Merging Datasets with Common Columns in Google Refine

It’s an often encountered situation, but one that can be a pain to address – merging data from two sources around a common column. Here’s a way of doing it in Google Refine…

Here are a couple of example datasets to import into separate Google Refine projects if you want to play along, both courtesy of the Guardian data blog (pulled through the Google Spreadsheets to Yahoo pipes proxy mentioned here):

– University fees data (CSV via pipes proxy)

– University HESA stats, 2010 (CSV via pipes proxy)

Load one data file into a Google Refine/OpenRefine project called Merge Test A, the other into a separate project called Merge Test B.
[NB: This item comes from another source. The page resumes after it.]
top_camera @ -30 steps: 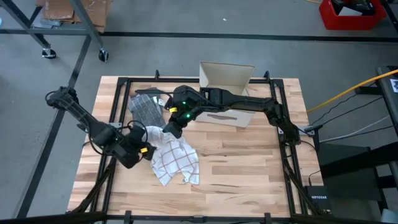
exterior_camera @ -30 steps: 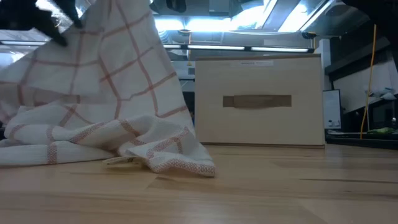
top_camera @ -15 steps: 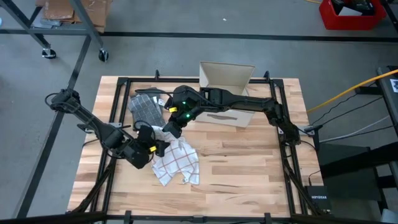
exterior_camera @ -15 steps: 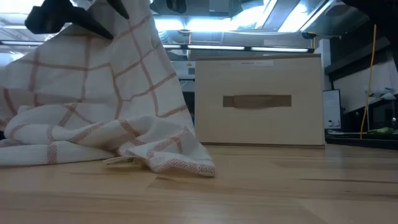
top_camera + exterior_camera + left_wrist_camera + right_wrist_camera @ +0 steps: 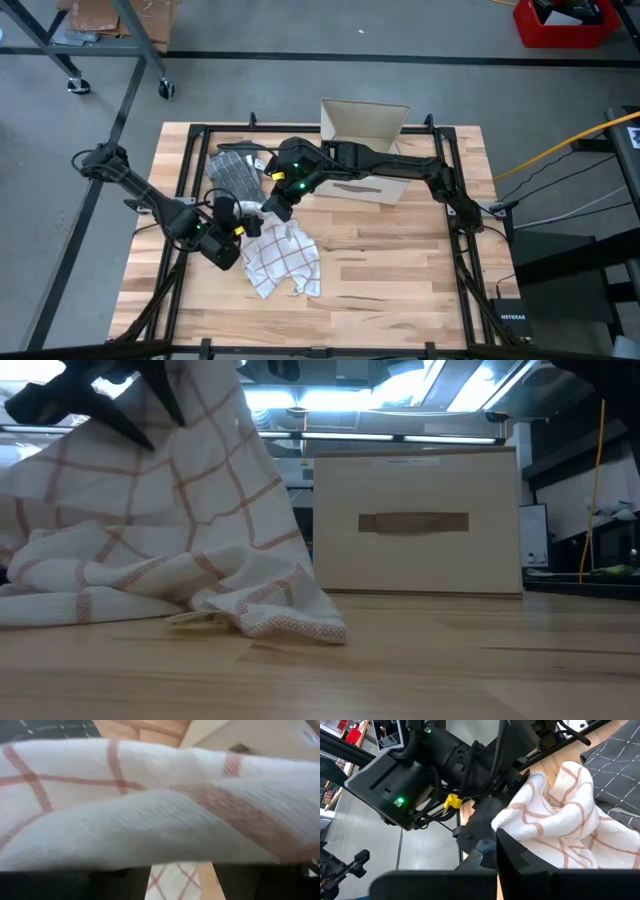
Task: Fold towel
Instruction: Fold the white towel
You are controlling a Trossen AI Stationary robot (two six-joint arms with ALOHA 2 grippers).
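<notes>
A white towel with red checks (image 5: 285, 258) lies crumpled on the wooden table left of centre. One part of it is pulled up and hangs as a sheet (image 5: 170, 490). My right gripper (image 5: 272, 208) reaches in from the right and is shut on that raised part. My left gripper (image 5: 250, 222) comes from the left with its dark fingers (image 5: 75, 400) open at the top of the raised cloth. The cloth fills the left wrist view (image 5: 160, 820) close up. My right gripper pinches a bunched fold of the towel (image 5: 520, 827) between its fingers, slanting down from the table's right. That part is lifted; the cloth hangs slack below, and the rest lies heaped on the table (image 5: 200, 600). My left gripper's fingers (image 5: 477, 827) stand against the same bunch; I cannot tell whether they touch it.
A dark grey checked cloth (image 5: 235, 172) lies just beyond the towel at the far left. A pale box with a handle slot (image 5: 415, 520) stands at the table's far side (image 5: 365, 125). Bare wood lies to the right and near side (image 5: 400, 270).
My left gripper has moved toward the table's right and far side, up to the raised cloth, and has rolled about its wrist; its fingers stay open. My right gripper keeps the towel up unchanged.
</notes>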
We can now merge data from the two projects by creating a new column from values an existing column within one project that are used to index into a similar column in the other project. Looking at the two datasets, both HESA Code and institution/University look like candidates for merging the data. Which should we go with? I’d go with the unique identifier (i.e. HESA code in the case) every time…

First, create a new column:

Now do the merge, using the cell.cross GREL (Google Refine Expression Language) command. Trivially, and pinching wholesale from the documentation example, we might use the following command to bring in Average Teaching Score data from the second project into the first:

cell.cross("Merge Test B", "HESA code").cells["Average Teaching Score"].value[0]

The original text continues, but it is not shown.